Bagikan:

JAKARTA - Penyidik Tindak Pidana Korupsi (Dittipidkor) Bareskrim Polri AKP Denny Siregar menyebut ada empat alat bukti yang didapat guna menetapkan Ketua Komisi Pemberantasan Korupsi (KPK) nonaktif, Firli Bahuri, sebagai tersangka kasus dugaan pemerasan terhadap eks Menteri Pertanian, Syahrul Yasin Limpo.

Pernyataan itu disampaika saat menjadi saksi fakta yang dihadirkan tim advokasi Bidang Hukum (Bidkum) Polda Metro Jaya dalam persidangan gugatan praperadilan di Pengadilan Negeri Jakarta Selatan.

Bermula saat Denny menjelaskan rangkaian proses penyidikan yang dilakukan seperti mengumpulkan bukti dan petunjuk guna menindaklanjuti Surat Perintah Penyidikan (Sprindik) yang diterbitkan pada 9 Oktober 2023.

"Yang pertama, (bukti) keterangan saksi, kedua surat, sebagaimana formil, dengan surat perintah penyitaan, penggeledahan dan seterusnya," ujar Denny dalam persidangan, Jumat, 15 Desember.

Dengan temuan alat bukti itu, penyidik kemudian melakukan gelar perkara. Hasilnya, sepakat Firli Bahuri ditetapkan sebagai tersangka.

"Kemudian, kami juga menemukan alat bukti petunjuk di dalam UU Tipikor yang diakomodasi atau dimuat dalam Pasal 26 a yang mana setelah kami memperoleh tiga alat bukti tersebut, lalu kemudian kami meminta keterangan ahli. Terdapat persesuaian baik alat bukti yang satu dengan alat bukti yang lainnya sehingga diperoleh empat alat bukti," sebutnya.

Pada kesempatan itu, Denny juga menyampaikan bila tim penyidik gabungan Polda Metro Jaya dan Bareskrim Polri sudah memeriksa puluhan saksi. Satu di antaranya Firli Bahuri.

Pemeriksaan terhadap Ketua KPK nonaktif itu dilakukan sebanyak dua kali dan berlangsung di Bareskrim Polri.
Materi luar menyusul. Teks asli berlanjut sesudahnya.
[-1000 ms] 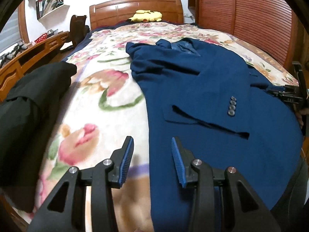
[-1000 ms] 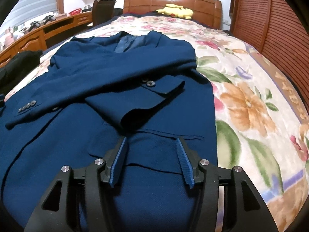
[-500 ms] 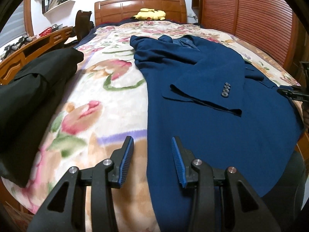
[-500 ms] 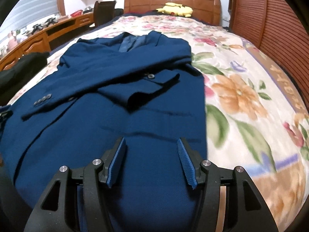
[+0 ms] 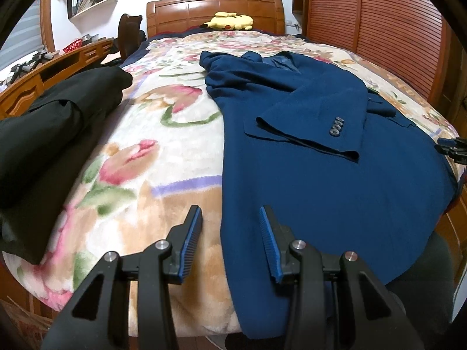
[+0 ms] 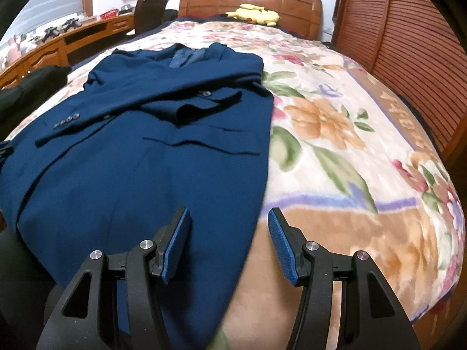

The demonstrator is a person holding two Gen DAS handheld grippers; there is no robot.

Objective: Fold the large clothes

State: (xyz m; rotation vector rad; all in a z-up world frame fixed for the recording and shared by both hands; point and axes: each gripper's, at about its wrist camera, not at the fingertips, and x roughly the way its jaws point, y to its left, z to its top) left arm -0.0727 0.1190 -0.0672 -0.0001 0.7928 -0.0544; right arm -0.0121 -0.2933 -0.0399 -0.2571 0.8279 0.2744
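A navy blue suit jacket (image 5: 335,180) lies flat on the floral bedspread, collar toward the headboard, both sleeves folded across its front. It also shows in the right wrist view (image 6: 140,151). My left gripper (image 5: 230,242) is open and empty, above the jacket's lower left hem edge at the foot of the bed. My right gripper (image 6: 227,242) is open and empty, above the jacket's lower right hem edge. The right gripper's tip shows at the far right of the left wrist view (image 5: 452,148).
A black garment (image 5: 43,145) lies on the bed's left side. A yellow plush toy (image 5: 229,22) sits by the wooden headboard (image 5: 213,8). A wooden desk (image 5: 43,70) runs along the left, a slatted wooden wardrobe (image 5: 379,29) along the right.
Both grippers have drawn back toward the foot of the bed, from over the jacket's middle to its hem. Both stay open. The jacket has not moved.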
"Jumlah saksi sebanyak 90 yang tadi sudah kami sebutkan termasuk di dalamnya kami sudah memeriksa tersangka dalam kapasitasnya sebagai saksi dan calon tersangka," kata Denny.

Sebagai pengingat, Penetapan Firli Bahuri sebagai tersangka berdasarkan hasil gelar perkara yang dilakukan Rabu, 22 November.
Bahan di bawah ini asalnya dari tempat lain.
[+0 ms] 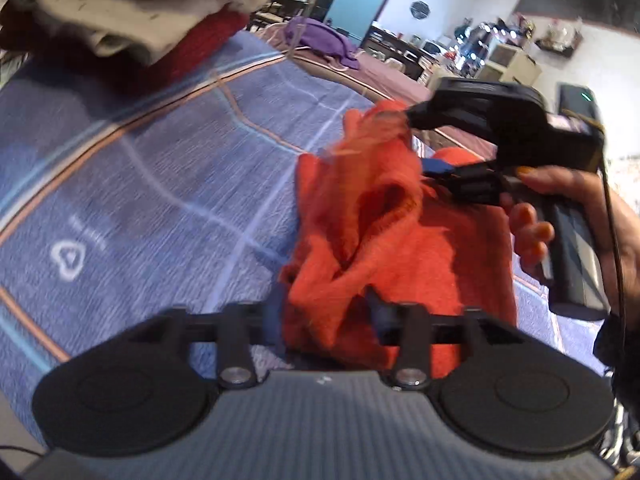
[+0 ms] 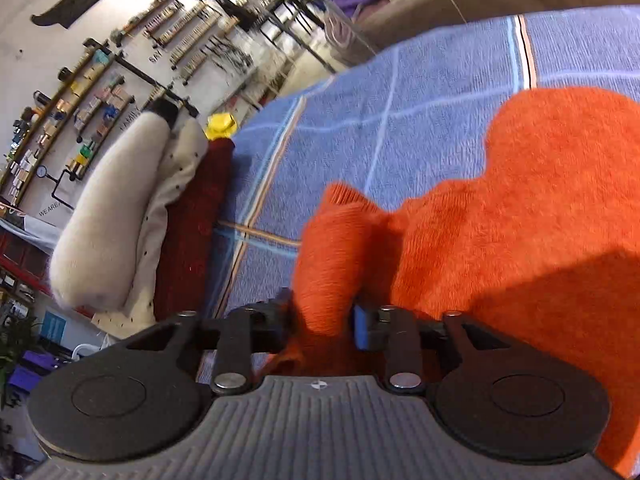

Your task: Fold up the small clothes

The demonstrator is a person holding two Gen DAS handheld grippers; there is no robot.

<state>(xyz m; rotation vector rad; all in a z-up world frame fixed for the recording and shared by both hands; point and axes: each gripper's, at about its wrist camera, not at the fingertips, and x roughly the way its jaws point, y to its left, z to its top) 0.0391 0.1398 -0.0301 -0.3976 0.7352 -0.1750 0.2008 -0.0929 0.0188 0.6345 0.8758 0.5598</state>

Beberapa alat bukti yang menjadi dasar penetapan tersangka yakni, dokumen penukaran valas senilai Rp7,4 miliar. Kemudian, ada juga hasil ekstraksi 21 ponsel.

Firli disangkakan dengan Pasal 12e, 12B atau Pasal 11 Undang-Undang nomor 31 tahun 1999 tentang pemberantasan tindak pidana korupsi juncto Pasal 65 KUHP. Ia terancam pidana penjara seumur hidup.
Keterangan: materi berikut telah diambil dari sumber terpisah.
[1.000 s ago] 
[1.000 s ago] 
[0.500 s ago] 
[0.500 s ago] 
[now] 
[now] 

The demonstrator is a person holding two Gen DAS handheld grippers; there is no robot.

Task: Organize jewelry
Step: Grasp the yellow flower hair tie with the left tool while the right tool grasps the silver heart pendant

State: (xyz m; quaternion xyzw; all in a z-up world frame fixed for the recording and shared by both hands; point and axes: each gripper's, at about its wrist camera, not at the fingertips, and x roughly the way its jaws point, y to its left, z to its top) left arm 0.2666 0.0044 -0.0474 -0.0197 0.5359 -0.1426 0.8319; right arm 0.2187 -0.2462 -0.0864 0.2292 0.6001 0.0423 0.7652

Hanya saja, Firli Bahuri tak terima dan mengajukan gugatan praperadilan. Dia menilai penetapannya sebagai tersangka tidak sah.

Firli Bahuri meminta majelis hakim Imelda Herawati untuk memerintahkan Kapolda Metro Jaya Irjen Karyoto menerbitkan surat Surat Perintah Penghentian Penyidikan (SP3) kasus dugaan korupsi yang menetapkannya sebagai tersangka.

Alasan di balik permohonan itu karena dinilai surat perintah penyidikan yang diterbitkan Karyoto tidak sah. Sebab, surat itu dikeluarkan di hari yang sama dengan penerbitan laporan polisi (LP) pada 9 Oktober.

Terlebih, hal itu dinilai pengacara Firli, tak sesuai dengan ketentuan proses penyelidikan dan penyidikan yang telah diatur secara tegas dan jelas pada Undang-undang Nomor 8 Tahun 1981 tentang Kitab Undang-undang Hukum Acara Pidana (KUHAP), khususnya pada Pasal 1 angka 2 KUHAP juncto Pasal 1 angka 5 KUHAP.